Manchester, Vermont, Destination Town
All of this surrounds the little town of Manchester on every side. And as you look up from your steaming cup of coffee (purchased at perhaps the cleanest and quaintest gas station/mini-mart you believe you have ever seen) you will notice imposing mountains all around, the tops of which are dressed in a milky white early morning cloud cover, which gives the town a sort of cozy blocked in air. You are left feeling warm and relaxed and at peace in a strange sort of Norman Rockwell kind of way.
And this is interesting because Norman Rockwell actually spent a small chunk of his adult life one town over in Arlington, where he lived with his family for 12 years. According to Norman Rockwell At Home In Vermont by Stuart Murray, it was during this time that he developed a self-described story-telling sense in his painting, thereby creating some of his greatest works, like “The Four Freedoms” and “Saying Grace.”

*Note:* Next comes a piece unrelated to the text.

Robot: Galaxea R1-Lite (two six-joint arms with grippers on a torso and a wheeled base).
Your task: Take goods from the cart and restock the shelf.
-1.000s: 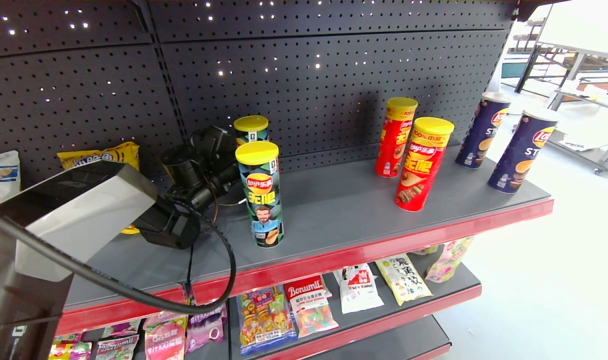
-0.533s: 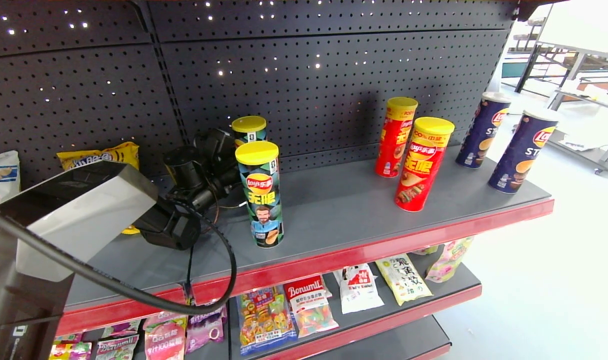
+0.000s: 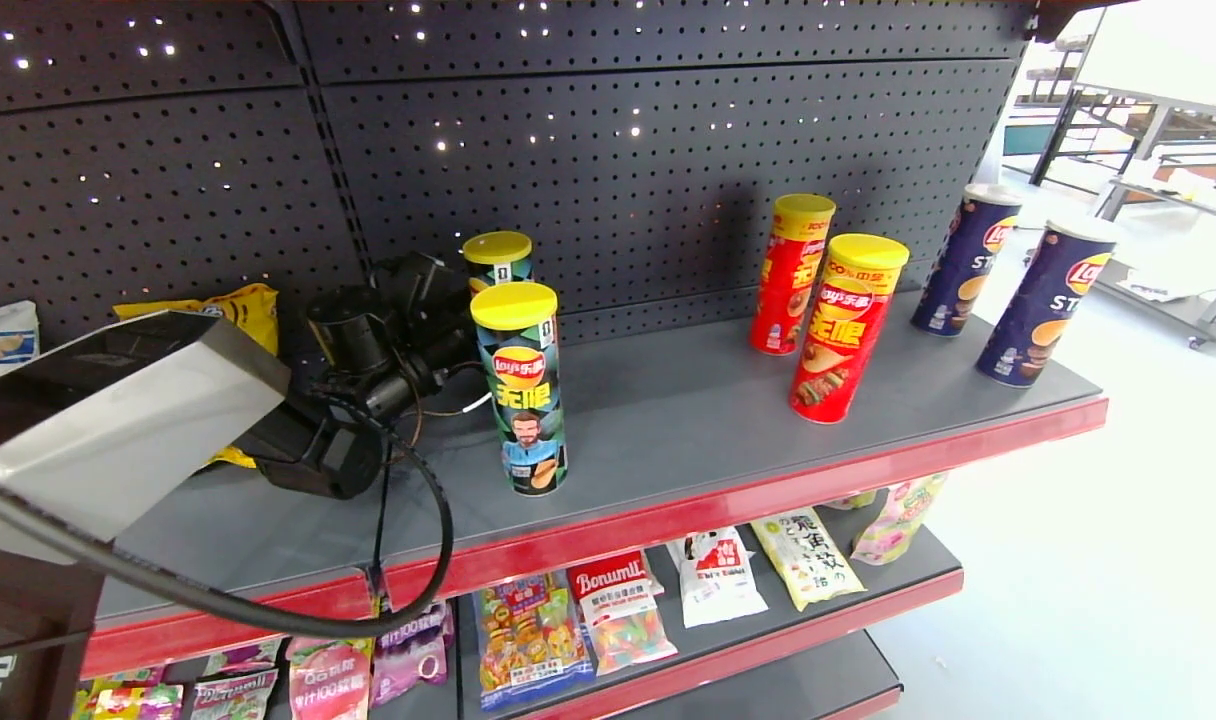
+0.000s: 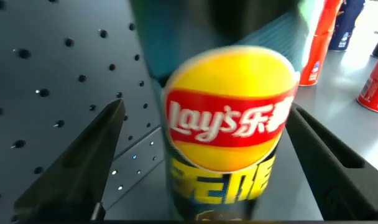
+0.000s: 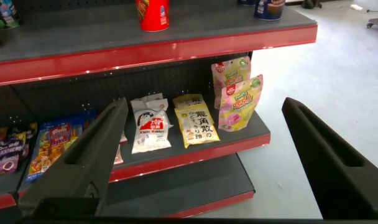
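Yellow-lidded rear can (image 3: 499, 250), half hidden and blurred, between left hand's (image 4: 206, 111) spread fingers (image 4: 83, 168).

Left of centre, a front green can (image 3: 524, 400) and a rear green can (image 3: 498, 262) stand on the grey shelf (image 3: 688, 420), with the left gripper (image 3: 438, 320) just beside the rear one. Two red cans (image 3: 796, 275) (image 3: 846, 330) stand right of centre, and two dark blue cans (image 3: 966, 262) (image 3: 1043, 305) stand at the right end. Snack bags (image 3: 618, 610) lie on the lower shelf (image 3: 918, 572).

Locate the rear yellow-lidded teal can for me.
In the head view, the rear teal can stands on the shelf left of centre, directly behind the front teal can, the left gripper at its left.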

The upshot is that this overwhelming feeling of familiarity boils over into local area life, as strolling though Manchester is a bit like traversing through a Rockwell painting featured on the front cover of Vermont Life – houses line the streets in the quintessential New English style, sidewalks are cut of marble, rock walls line meandering back roads, and willow trees sway on top of rolling and deeply fetching lawns.
And there are a number of historic sites too, from the Hildene, Robert Todd Lincoln’s summer home, to the American Museum of Flyfishing, owned by Orvis, and the breathtaking Mount Equinox Skyline Drive, rising 3,848 feet above sea level with 360 degree views of tri-state mountains.
Chartered in 1761 and plopped in the middle of a low and beautiful pastoral valley, Manchester, which takes up a meager 42.67 square miles for all of its goings-on, reported a population of only 4,282 in 2007. Despite this, it is packed with stuff. The Orvis Company (1856) and Burton Snowboards were founded here, and Brooks Brothers, Ralph Lauren, J. Crew, Kennith Cole, the Gap, and Banana Republic all offer hours, if not days, of retail shopping bliss. Further, skiing trails, hiking trails, and a thriving art community round out life in this small town at the heart of the bucolic and venerable Green Mountain National Forest.